The features in this dataset are the data provided by Yelp. This data includes business descriptions, restaurant reviews, restaurant tips, user review history, and check-ins. It's up to you to process these reviews into features that are predictive of hygeine inspection violations.

All of the Yelp data is structured as one JSON object per line in the file. You can find some examples of working with Yelp data on their Academic Dataset GitHub repository.

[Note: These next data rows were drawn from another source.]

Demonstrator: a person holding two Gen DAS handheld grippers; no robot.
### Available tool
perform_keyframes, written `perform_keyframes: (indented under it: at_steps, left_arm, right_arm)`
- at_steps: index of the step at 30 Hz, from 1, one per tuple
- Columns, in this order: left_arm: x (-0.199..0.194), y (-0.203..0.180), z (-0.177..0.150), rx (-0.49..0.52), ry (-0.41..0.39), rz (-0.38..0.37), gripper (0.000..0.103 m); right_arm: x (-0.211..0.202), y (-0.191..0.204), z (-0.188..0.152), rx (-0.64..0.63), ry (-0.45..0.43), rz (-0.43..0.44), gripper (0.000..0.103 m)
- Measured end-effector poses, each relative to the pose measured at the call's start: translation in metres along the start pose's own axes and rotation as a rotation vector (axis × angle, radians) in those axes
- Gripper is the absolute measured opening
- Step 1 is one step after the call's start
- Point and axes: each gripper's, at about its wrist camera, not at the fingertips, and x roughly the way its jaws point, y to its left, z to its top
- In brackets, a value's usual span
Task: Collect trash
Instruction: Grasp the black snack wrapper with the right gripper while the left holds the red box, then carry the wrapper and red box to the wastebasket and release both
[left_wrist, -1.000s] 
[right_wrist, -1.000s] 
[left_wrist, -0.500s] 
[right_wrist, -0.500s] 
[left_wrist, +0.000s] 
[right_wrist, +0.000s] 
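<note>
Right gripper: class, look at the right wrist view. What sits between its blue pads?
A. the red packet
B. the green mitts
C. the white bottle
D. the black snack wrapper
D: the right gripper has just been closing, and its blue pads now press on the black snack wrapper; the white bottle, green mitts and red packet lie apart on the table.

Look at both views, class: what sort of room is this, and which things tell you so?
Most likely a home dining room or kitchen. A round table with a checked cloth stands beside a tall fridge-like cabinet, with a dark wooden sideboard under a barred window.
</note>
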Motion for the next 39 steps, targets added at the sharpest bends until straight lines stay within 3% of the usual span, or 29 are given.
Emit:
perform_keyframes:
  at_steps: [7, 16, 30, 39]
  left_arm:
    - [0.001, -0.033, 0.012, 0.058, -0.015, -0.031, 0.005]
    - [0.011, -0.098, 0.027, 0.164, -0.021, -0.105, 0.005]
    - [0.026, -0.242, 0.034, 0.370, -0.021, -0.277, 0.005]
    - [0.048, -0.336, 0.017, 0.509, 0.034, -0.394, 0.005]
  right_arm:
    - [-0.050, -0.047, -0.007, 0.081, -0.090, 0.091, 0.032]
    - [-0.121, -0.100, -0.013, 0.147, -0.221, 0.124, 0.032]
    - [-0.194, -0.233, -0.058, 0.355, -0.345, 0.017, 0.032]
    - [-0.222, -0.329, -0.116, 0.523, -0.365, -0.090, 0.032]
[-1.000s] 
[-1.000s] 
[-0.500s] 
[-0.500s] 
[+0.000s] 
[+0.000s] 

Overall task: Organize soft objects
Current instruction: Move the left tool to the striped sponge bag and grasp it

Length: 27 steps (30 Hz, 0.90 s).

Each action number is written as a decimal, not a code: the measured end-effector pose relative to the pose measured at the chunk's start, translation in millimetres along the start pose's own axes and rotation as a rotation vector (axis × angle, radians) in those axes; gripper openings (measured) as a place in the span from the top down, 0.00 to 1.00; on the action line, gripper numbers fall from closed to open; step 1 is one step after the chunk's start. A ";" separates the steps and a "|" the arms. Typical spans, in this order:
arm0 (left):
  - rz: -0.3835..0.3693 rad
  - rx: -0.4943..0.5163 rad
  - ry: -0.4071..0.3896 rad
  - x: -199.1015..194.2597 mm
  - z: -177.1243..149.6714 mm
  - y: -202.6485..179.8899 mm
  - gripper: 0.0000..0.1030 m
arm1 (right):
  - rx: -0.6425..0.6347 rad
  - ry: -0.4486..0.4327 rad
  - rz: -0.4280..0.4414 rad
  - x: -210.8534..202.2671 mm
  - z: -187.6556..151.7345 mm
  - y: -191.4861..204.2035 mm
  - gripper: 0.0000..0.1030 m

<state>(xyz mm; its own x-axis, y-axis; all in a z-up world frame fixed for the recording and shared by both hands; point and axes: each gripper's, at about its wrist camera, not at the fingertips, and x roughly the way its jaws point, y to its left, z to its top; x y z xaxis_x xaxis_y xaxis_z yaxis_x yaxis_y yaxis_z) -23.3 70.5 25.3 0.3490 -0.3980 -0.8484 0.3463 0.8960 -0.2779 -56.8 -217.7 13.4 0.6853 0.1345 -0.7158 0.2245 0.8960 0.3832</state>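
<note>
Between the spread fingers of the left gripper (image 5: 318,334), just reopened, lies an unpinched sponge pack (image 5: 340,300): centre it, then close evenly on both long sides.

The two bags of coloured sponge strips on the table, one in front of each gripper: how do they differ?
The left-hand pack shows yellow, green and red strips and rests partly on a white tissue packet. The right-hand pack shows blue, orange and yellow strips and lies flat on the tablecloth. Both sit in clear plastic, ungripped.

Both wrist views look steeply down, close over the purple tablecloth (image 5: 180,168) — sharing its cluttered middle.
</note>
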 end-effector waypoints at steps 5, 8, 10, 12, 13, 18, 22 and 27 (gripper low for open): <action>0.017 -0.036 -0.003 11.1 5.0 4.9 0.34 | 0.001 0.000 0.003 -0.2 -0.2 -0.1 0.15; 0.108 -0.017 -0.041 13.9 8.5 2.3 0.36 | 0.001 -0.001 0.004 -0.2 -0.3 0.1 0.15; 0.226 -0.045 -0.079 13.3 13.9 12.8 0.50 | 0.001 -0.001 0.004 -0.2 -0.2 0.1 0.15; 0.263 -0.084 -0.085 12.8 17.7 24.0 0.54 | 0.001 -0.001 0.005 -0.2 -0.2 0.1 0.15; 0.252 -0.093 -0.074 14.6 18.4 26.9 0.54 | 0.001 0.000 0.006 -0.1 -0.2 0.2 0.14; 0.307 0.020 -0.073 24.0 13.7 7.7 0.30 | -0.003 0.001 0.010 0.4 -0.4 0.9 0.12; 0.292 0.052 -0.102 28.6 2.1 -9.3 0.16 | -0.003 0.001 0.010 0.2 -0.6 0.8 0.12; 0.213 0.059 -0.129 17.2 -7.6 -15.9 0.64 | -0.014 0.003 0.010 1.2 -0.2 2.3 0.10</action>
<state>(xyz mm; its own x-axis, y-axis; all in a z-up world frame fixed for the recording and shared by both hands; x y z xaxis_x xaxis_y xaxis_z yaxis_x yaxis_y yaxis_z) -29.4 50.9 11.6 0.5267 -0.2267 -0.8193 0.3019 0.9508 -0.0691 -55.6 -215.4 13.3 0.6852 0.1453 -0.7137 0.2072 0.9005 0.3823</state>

Information about businesses can be found in the yelp_academic_dataset_business.json file.
    'type': 'business',
    'business_id': (business id),
    'name': (business name),
    'neighborhoods': [(hood names)],
    'full_address': (localized address),
    'city': (city),
    'state': (state),
    'latitude': latitude,
    'longitude': longitude,
    'stars': (star rating, rounded to half-stars),
    'review_count': review count,
    'categories': [(localized category names)]
    'open': True / False (corresponds to closed, not business hours),
    'hours': {
        (day_of_week): {
            'open': (HH:MM),
            'close': (HH:MM)
    'attributes': {
        (attribute_name): (attribute_value),


Reviews can be found in the yelp_academic_dataset_review.json file. Reviews contain the business, the user, the number of stars, the text of the review, and the date of the review.
    'type': 'review',
    'business_id': (business id),
    'user_id': (user id),
    'stars': (star rating, rounded to half-stars),
    'text': (review text),
    'date': (date, formatted like '2012-03-14'),
    'votes': {(vote type): (count)},


Users can be found in the yelp_academic_dataset_user.json file.
    'type': 'user',
    'user_id': (user id),
    'name': (first name),
    'review_count': (review count),
    'average_stars': (floating point average, like 4.31),
    'votes': {(vote type): (count)},
    'friends': [(friend user_ids)],
    'elite': [(years_elite)],
    'yelping_since': (date, formatted like '2012-03'),
    'compliments': {
        (compliment_type): (num_compliments_of_this_type),
    'fans': (num_fans),


Check-ins can be found in the yelp_academic_dataset_checkin.json file.
    'type': 'checkin',
    'business_id': (business id),
    'checkin_info': {
        '0-0': (number of checkins from 00:00 to 01:00 on all Sundays),
        '1-0': (number of checkins from 01:00 to 02:00 on all Sundays),
        '14-4': (number of checkins from 14:00 to 15:00 on all Thursdays),
        '23-6': (number of checkins from 23:00 to 00:00 on all Saturdays)
    }, # if there was no checkin for a hour-day block it will not be in the dict


Tips can be found in the yelp_academic_dataset_tip.json file.
    'type': 'tip',
    'text': (tip text),
    'business_id': (business id),
    'user_id': (user id),
    'date': (date, formatted like '2012-03-14'),
    'likes': (count),

The targets in this dataset

The City of Boston records health violations at three different levels *, **, and ***, which can be thought of as "minor", "major", and "severe" violations. The structure of this competition is to predict the count of each of these levels of violations for an inspection of a particular restaurant. For a restaurant, on a particular inspection date, you must predict the number of violations at each of the three levels.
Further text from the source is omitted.